● DIRECTIONS FOR THIS TASK
Every line in the data must be transcribed exactly.

------------------------

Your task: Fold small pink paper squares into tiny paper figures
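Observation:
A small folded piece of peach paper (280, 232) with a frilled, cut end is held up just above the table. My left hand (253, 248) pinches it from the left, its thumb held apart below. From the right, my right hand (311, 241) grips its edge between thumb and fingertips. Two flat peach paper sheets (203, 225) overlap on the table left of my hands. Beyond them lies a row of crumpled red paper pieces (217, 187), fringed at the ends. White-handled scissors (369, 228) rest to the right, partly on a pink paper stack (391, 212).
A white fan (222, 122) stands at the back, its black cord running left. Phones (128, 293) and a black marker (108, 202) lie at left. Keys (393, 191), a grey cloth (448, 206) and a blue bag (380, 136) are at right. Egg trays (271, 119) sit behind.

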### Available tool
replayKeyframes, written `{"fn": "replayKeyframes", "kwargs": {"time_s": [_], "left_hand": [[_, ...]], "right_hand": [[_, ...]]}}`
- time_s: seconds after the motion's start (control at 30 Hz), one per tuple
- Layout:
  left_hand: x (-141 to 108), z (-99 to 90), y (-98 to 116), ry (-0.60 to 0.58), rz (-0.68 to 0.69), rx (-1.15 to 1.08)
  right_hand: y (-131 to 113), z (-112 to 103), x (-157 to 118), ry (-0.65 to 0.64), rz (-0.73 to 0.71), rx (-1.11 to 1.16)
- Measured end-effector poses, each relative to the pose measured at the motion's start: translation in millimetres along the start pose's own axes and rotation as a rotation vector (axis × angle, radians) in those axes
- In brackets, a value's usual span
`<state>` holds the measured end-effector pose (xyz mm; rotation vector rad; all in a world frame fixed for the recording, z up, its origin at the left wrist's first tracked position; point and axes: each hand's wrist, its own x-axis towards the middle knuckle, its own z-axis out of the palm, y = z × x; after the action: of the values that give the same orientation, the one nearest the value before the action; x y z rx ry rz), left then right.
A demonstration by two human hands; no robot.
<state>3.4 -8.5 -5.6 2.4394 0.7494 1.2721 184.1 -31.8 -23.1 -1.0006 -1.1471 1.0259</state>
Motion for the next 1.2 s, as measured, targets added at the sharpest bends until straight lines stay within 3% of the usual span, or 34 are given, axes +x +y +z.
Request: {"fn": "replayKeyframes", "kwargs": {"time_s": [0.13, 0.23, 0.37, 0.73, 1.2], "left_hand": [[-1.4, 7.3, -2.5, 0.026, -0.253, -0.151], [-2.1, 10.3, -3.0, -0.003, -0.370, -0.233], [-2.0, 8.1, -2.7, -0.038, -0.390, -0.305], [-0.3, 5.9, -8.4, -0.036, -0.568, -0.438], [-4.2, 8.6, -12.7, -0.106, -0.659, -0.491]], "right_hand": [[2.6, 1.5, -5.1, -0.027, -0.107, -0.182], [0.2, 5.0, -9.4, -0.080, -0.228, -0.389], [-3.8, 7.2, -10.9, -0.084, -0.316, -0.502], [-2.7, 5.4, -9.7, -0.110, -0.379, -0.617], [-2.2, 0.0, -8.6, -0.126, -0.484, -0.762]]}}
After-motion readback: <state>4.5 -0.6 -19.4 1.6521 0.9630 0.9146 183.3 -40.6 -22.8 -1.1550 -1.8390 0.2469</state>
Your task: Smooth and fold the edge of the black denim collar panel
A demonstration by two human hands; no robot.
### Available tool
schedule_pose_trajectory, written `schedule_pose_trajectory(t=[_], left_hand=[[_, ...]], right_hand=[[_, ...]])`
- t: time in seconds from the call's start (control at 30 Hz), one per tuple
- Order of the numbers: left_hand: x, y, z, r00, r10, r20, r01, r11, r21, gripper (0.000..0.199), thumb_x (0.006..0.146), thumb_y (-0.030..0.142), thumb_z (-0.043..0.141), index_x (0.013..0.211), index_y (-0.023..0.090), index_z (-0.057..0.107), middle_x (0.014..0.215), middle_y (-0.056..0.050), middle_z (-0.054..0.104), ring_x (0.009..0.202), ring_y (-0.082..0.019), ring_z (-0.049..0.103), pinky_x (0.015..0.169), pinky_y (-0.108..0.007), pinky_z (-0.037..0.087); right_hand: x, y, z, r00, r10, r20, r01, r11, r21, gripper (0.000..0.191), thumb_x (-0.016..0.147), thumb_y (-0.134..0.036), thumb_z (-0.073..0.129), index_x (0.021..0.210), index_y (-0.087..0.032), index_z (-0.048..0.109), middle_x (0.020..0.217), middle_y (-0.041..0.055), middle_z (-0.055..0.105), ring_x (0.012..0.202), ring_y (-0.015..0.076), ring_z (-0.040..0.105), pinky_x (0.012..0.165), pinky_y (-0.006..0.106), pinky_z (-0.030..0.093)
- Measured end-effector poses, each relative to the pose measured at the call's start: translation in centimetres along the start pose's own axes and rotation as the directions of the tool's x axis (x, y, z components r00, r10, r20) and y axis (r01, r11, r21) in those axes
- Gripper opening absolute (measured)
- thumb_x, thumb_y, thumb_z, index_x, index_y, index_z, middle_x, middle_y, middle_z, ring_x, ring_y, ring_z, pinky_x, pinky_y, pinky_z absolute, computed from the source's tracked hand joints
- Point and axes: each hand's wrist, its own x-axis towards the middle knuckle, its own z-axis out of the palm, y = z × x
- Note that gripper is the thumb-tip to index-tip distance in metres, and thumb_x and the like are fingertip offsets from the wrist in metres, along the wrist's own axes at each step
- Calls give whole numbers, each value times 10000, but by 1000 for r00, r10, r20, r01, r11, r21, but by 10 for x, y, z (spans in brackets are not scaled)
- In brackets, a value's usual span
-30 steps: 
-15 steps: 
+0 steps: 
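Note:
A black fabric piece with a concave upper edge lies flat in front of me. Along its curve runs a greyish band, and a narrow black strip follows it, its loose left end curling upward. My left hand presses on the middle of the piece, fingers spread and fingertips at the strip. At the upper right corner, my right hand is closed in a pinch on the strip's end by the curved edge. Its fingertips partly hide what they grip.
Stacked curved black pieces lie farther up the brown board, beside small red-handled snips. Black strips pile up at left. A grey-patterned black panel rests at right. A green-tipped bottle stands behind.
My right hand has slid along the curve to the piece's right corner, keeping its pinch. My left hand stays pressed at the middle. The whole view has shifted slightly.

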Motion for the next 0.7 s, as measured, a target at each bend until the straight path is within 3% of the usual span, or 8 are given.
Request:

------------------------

● RESULT FOR THIS EXERCISE
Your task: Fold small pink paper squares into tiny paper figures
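Observation:
A small folded piece of peach paper (280, 232) with a frilled, cut end is held up just above the table. My left hand (253, 248) pinches it from the left, its thumb held apart below. From the right, my right hand (311, 241) grips its edge between thumb and fingertips. Two flat peach paper sheets (203, 225) overlap on the table left of my hands. Beyond them lies a row of crumpled red paper pieces (217, 187), fringed at the ends. White-handled scissors (369, 228) rest to the right, partly on a pink paper stack (391, 212).
A white fan (222, 122) stands at the back, its black cord running left. Phones (128, 293) and a black marker (108, 202) lie at left. Keys (393, 191), a grey cloth (448, 206) and a blue bag (380, 136) are at right. Egg trays (271, 119) sit behind.
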
### Available tool
replayKeyframes, written `{"fn": "replayKeyframes", "kwargs": {"time_s": [_], "left_hand": [[_, ...]], "right_hand": [[_, ...]]}}`
- time_s: seconds after the motion's start (control at 30 Hz), one per tuple
- Layout:
  left_hand: x (-141 to 108), z (-99 to 90), y (-98 to 116), ry (-0.60 to 0.58), rz (-0.68 to 0.69), rx (-1.15 to 1.08)
  right_hand: y (-131 to 113), z (-112 to 103), x (-157 to 118), ry (-0.65 to 0.64), rz (-0.73 to 0.71), rx (-1.11 to 1.16)
- Measured end-effector poses, each relative to the pose measured at the motion's start: translation in millimetres along the start pose's own axes and rotation as a rotation vector (axis × angle, radians) in those axes
- In brackets, a value's usual span
`<state>` holds the measured end-effector pose (xyz mm; rotation vector rad; all in a world frame fixed for the recording, z up, its origin at the left wrist's first tracked position; point and axes: each hand's wrist, its own x-axis towards the middle knuckle, its own z-axis out of the palm, y = z × x; after the action: of the values that give the same orientation, the one nearest the value before the action; x y z rx ry rz), left then right.
A demonstration by two human hands; no robot.
<state>3.4 -8.5 -5.6 2.4394 0.7494 1.2721 184.1 -31.8 -23.1 -1.0006 -1.1471 1.0259</state>
Motion for the next 1.2 s, as measured, targets added at the sharpest bends until straight lines stay within 3% of the usual span, or 34 are given, axes +x +y +z.
Request: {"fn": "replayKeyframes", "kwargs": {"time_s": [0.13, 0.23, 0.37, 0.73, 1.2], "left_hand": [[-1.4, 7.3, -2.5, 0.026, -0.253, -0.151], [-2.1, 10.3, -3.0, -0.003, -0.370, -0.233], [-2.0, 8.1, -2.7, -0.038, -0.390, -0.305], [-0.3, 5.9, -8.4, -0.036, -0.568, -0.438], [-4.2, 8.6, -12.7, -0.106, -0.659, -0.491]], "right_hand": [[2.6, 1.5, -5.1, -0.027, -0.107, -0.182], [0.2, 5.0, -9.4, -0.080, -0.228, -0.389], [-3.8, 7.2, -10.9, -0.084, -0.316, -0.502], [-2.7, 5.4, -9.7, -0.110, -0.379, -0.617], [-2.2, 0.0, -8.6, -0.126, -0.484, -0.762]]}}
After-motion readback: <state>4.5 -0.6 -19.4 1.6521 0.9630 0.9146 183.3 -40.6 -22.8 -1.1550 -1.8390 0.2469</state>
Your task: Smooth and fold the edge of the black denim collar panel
A demonstration by two human hands; no robot.
### Available tool
schedule_pose_trajectory, written `schedule_pose_trajectory(t=[_], left_hand=[[_, ...]], right_hand=[[_, ...]])`
- t: time in seconds from the call's start (control at 30 Hz), one per tuple
- Order of the numbers: left_hand: x, y, z, r00, r10, r20, r01, r11, r21, gripper (0.000..0.199), thumb_x (0.006..0.146), thumb_y (-0.030..0.142), thumb_z (-0.043..0.141), index_x (0.013..0.211), index_y (-0.023..0.090), index_z (-0.057..0.107), middle_x (0.014..0.215), middle_y (-0.056..0.050), middle_z (-0.054..0.104), ring_x (0.009..0.202), ring_y (-0.082..0.019), ring_z (-0.049..0.103), pinky_x (0.015..0.169), pinky_y (-0.108..0.007), pinky_z (-0.037..0.087); right_hand: x, y, z, r00, r10, r20, r01, r11, r21, gripper (0.000..0.191), thumb_x (-0.016..0.147), thumb_y (-0.134..0.036), thumb_z (-0.073..0.129), index_x (0.021..0.210), index_y (-0.087..0.032), index_z (-0.048..0.109), middle_x (0.020..0.217), middle_y (-0.041..0.055), middle_z (-0.055..0.105), ring_x (0.012..0.202), ring_y (-0.015..0.076), ring_z (-0.040..0.105), pinky_x (0.012..0.165), pinky_y (-0.006..0.106), pinky_z (-0.030..0.093)
- Measured end-effector poses, each relative to the pose measured at the call's start: translation in centimetres along the start pose's own axes and rotation as the directions of the tool's x axis (x, y, z components r00, r10, r20) and y axis (r01, r11, r21) in those axes
- Gripper opening absolute (measured)
- thumb_x, thumb_y, thumb_z, index_x, index_y, index_z, middle_x, middle_y, middle_z, ring_x, ring_y, ring_z, pinky_x, pinky_y, pinky_z absolute, computed from the source's tracked hand joints
- Point and axes: each hand's wrist, its own x-axis towards the middle knuckle, its own z-axis out of the palm, y = z × x
- Note that gripper is the thumb-tip to index-tip distance in metres, and thumb_x and the like are fingertip offsets from the wrist in metres, along the wrist's own axes at each step
- Calls give whole numbers, each value times 10000, but by 1000 for r00, r10, r20, r01, r11, r21, but by 10 for x, y, z (spans in brackets are not scaled)
- In brackets, a value's usual span
-30 steps: 
-15 steps: 
+0 steps: 
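Note:
A black fabric piece with a concave upper edge lies flat in front of me. Along its curve runs a greyish band, and a narrow black strip follows it, its loose left end curling upward. My left hand presses on the middle of the piece, fingers spread and fingertips at the strip. At the upper right corner, my right hand is closed in a pinch on the strip's end by the curved edge. Its fingertips partly hide what they grip.
Stacked curved black pieces lie farther up the brown board, beside small red-handled snips. Black strips pile up at left. A grey-patterned black panel rests at right. A green-tipped bottle stands behind.
My right hand has slid along the curve to the piece's right corner, keeping its pinch. My left hand stays pressed at the middle. The whole view has shifted slightly.
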
Motion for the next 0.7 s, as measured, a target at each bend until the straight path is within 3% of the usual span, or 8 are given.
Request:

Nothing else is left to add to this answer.